▶ [DESCRIPTION OF THE TASK]:
The answer must be one number: how many lines below contain the word "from".

▶ [SUPPLIED INFORMATION]:
================================

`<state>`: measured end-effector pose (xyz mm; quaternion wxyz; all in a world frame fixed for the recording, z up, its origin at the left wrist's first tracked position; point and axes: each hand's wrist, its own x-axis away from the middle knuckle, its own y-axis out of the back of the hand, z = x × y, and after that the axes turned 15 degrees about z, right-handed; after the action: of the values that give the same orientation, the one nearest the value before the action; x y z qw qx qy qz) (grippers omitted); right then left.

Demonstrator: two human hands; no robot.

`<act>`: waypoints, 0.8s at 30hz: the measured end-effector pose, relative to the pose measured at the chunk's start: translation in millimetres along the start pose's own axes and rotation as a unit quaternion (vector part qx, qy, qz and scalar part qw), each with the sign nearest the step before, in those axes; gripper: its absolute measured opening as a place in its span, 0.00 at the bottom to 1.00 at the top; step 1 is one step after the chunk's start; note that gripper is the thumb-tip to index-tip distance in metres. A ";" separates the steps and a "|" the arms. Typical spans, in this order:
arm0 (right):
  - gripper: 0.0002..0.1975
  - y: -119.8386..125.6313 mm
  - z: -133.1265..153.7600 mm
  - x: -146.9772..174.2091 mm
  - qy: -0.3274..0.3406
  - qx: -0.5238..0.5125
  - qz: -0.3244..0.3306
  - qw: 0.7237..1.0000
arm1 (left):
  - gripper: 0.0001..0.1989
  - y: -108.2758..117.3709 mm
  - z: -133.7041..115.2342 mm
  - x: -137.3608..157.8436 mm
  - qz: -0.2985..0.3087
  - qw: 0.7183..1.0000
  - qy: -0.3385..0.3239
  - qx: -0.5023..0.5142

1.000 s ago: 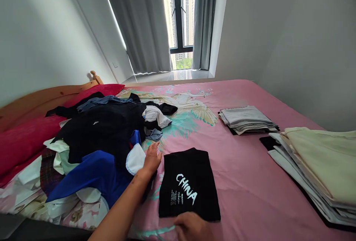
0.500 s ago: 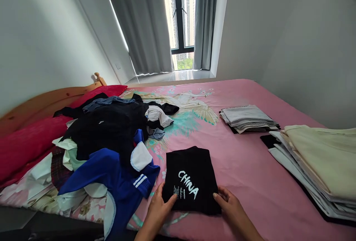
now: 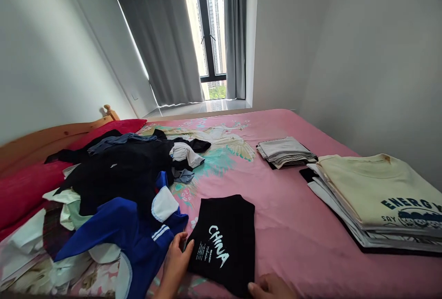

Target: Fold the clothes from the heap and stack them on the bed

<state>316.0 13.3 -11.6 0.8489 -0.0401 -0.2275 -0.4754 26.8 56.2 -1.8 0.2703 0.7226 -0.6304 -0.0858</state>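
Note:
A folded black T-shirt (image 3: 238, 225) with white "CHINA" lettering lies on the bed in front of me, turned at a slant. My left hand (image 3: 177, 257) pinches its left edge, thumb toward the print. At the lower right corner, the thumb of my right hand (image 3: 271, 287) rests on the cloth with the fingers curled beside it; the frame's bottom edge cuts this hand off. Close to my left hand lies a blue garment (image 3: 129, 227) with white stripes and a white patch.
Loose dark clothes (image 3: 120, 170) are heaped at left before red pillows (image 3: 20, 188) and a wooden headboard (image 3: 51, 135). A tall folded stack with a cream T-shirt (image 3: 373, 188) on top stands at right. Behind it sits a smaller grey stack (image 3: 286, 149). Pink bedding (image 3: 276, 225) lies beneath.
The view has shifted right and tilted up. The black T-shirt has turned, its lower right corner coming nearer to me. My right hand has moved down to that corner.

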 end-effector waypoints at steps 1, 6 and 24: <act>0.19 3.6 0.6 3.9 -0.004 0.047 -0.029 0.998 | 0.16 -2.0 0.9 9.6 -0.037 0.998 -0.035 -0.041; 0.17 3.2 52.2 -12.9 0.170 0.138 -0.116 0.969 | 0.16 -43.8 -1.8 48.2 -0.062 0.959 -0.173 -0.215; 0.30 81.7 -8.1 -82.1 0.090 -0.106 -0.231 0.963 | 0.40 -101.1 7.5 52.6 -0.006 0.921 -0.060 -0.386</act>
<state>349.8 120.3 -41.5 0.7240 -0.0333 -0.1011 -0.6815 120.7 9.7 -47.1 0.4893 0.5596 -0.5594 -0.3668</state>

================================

▶ [REPLY TO THE EXERCISE]:
2